[What you are asked to do]:
Look through the records below, and whenever a line contains "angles", copy it.

[Material for this exercise]:
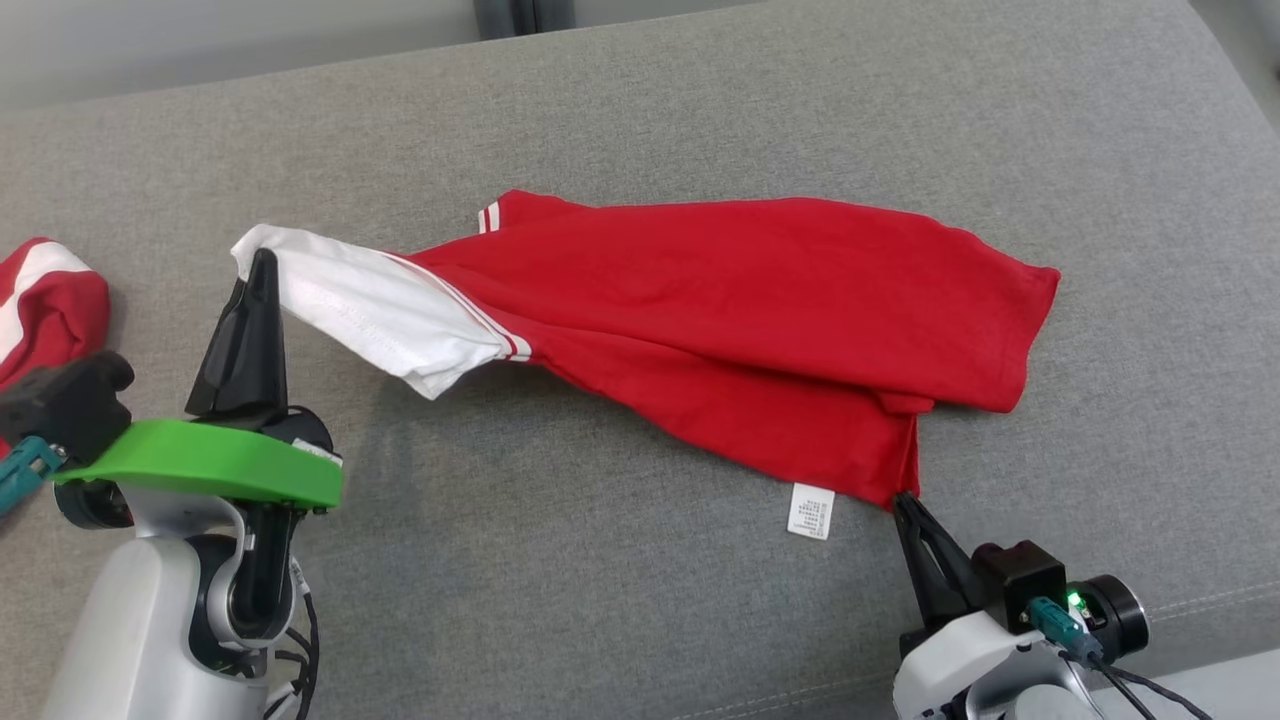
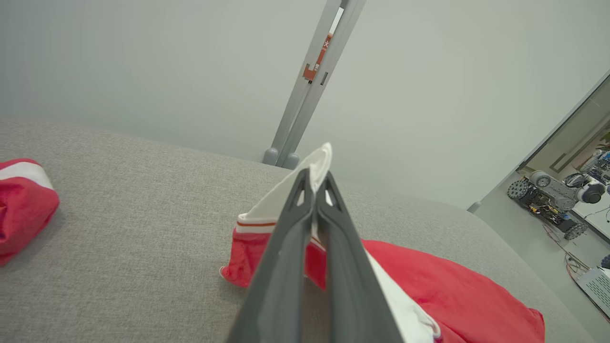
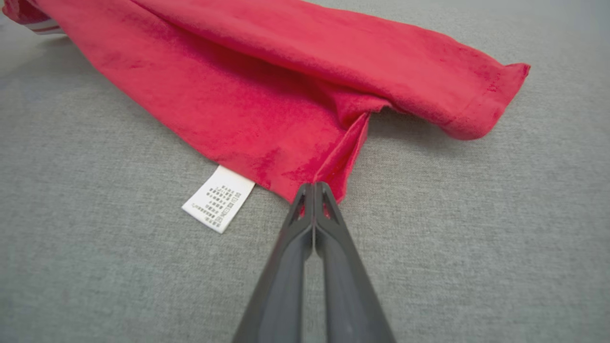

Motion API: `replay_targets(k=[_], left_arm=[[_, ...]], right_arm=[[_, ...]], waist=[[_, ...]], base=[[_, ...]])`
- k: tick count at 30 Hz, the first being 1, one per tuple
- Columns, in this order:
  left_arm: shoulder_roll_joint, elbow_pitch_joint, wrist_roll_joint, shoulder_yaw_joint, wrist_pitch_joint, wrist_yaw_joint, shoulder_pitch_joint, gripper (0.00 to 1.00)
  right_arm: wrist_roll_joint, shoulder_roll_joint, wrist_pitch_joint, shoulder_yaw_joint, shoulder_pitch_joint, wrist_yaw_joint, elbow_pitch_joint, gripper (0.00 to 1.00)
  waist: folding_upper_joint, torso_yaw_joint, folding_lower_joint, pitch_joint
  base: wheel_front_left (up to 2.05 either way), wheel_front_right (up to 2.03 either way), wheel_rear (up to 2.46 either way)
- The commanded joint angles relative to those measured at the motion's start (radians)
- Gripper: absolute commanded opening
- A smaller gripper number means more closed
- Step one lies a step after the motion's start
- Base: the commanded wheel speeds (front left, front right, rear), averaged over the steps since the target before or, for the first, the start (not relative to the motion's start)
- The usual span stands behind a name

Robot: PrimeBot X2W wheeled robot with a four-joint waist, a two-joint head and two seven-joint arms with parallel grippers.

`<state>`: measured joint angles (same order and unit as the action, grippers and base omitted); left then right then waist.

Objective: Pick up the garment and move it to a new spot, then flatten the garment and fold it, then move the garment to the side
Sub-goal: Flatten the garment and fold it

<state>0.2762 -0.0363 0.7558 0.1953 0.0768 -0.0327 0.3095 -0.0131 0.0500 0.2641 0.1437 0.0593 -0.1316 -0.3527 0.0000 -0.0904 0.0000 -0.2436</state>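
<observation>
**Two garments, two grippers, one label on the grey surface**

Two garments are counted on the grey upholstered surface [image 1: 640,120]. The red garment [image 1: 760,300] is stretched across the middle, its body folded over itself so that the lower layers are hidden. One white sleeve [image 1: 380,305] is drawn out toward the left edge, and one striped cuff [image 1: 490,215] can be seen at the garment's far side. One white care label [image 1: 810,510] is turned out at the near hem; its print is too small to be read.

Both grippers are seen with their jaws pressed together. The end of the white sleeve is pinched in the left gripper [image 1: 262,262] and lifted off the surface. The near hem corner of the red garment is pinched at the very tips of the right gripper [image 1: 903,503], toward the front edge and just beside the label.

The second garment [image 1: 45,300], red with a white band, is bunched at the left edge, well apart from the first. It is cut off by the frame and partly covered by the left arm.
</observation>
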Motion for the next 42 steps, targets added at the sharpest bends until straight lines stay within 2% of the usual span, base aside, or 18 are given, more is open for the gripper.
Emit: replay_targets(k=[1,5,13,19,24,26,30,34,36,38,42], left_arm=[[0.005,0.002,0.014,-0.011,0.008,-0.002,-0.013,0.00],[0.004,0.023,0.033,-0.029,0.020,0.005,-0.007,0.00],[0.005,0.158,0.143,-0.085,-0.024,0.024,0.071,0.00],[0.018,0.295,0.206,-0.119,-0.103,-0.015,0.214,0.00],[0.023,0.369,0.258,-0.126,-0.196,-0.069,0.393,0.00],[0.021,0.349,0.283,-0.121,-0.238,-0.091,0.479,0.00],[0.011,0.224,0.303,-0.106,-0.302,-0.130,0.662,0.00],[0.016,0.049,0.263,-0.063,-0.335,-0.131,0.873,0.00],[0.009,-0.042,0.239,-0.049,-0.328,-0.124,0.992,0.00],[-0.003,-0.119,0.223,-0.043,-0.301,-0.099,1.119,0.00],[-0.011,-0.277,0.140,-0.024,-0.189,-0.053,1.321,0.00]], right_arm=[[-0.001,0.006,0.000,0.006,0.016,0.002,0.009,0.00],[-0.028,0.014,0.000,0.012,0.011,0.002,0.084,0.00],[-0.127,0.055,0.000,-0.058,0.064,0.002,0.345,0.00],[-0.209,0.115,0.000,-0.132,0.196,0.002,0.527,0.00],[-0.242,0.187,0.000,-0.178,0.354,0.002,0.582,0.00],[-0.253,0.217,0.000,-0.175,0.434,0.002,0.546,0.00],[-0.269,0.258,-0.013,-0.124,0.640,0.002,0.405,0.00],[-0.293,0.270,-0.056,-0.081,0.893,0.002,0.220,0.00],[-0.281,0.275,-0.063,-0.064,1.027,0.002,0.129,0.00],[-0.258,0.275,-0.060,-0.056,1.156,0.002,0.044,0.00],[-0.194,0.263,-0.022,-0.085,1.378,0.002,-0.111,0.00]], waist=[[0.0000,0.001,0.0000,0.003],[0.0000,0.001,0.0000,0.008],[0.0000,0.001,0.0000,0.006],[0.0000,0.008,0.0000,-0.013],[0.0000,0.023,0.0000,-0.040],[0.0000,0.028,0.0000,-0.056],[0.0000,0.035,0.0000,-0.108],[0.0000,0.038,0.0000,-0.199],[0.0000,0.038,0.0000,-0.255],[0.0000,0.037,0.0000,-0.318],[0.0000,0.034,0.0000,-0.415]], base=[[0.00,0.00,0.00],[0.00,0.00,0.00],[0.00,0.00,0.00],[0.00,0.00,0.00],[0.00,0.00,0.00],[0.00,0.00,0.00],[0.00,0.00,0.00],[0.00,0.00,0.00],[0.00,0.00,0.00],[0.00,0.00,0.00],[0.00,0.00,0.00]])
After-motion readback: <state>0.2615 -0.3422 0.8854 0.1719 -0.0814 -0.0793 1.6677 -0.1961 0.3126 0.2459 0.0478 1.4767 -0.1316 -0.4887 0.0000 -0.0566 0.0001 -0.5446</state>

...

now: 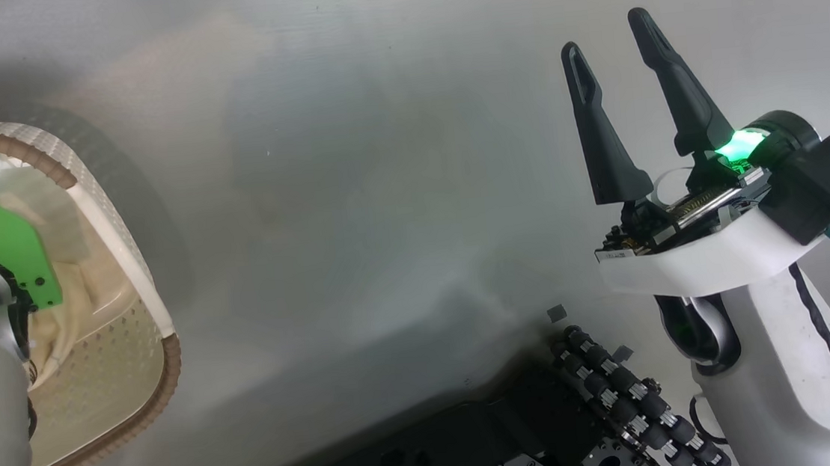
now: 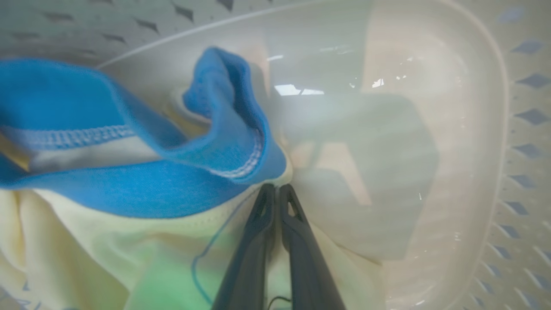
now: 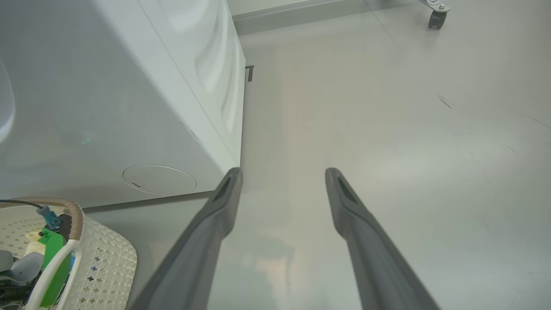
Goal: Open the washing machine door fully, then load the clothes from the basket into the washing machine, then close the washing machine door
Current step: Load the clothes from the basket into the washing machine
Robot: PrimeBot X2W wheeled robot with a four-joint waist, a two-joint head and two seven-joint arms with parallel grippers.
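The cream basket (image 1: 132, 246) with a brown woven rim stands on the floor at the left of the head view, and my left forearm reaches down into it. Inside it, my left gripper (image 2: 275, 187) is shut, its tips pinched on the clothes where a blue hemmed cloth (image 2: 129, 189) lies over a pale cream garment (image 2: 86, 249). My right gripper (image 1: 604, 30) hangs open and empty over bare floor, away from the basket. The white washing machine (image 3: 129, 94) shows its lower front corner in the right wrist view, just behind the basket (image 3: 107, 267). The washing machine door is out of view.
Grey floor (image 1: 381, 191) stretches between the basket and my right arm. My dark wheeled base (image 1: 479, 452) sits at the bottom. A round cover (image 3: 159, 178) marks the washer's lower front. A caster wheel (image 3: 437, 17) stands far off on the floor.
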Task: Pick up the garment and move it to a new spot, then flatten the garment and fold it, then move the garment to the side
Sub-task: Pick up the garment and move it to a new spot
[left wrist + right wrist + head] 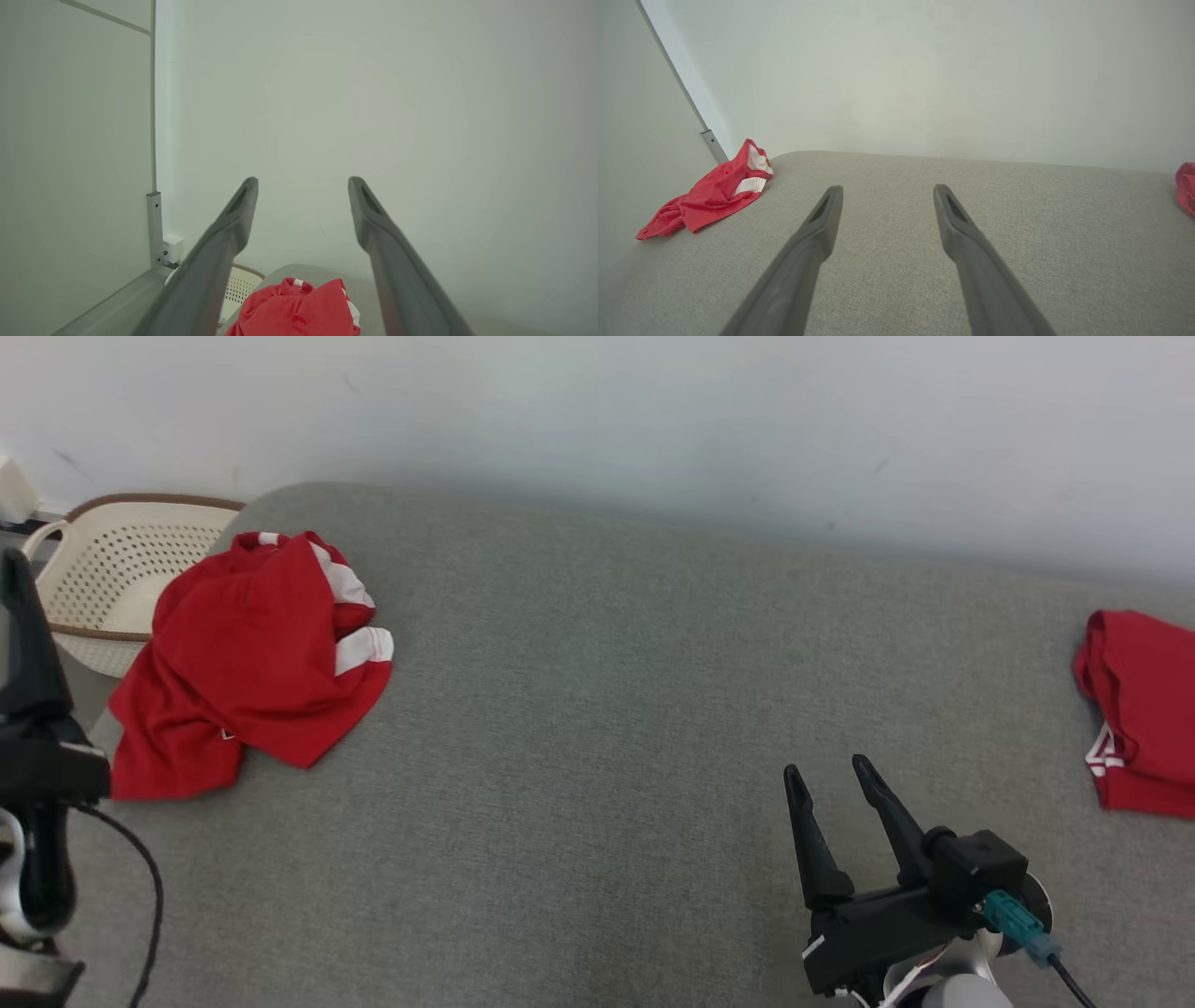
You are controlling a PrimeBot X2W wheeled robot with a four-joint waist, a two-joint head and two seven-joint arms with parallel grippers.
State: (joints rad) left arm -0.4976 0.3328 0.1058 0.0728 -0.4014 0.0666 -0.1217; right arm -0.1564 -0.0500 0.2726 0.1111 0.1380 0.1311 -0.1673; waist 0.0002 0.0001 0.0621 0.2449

[Output below]:
- The commanded joint angles relative to those measured at the motion's start (radians)
`<state>`: measured joint angles (same order and unit as the action, grippers and base omitted); left then right then waist.

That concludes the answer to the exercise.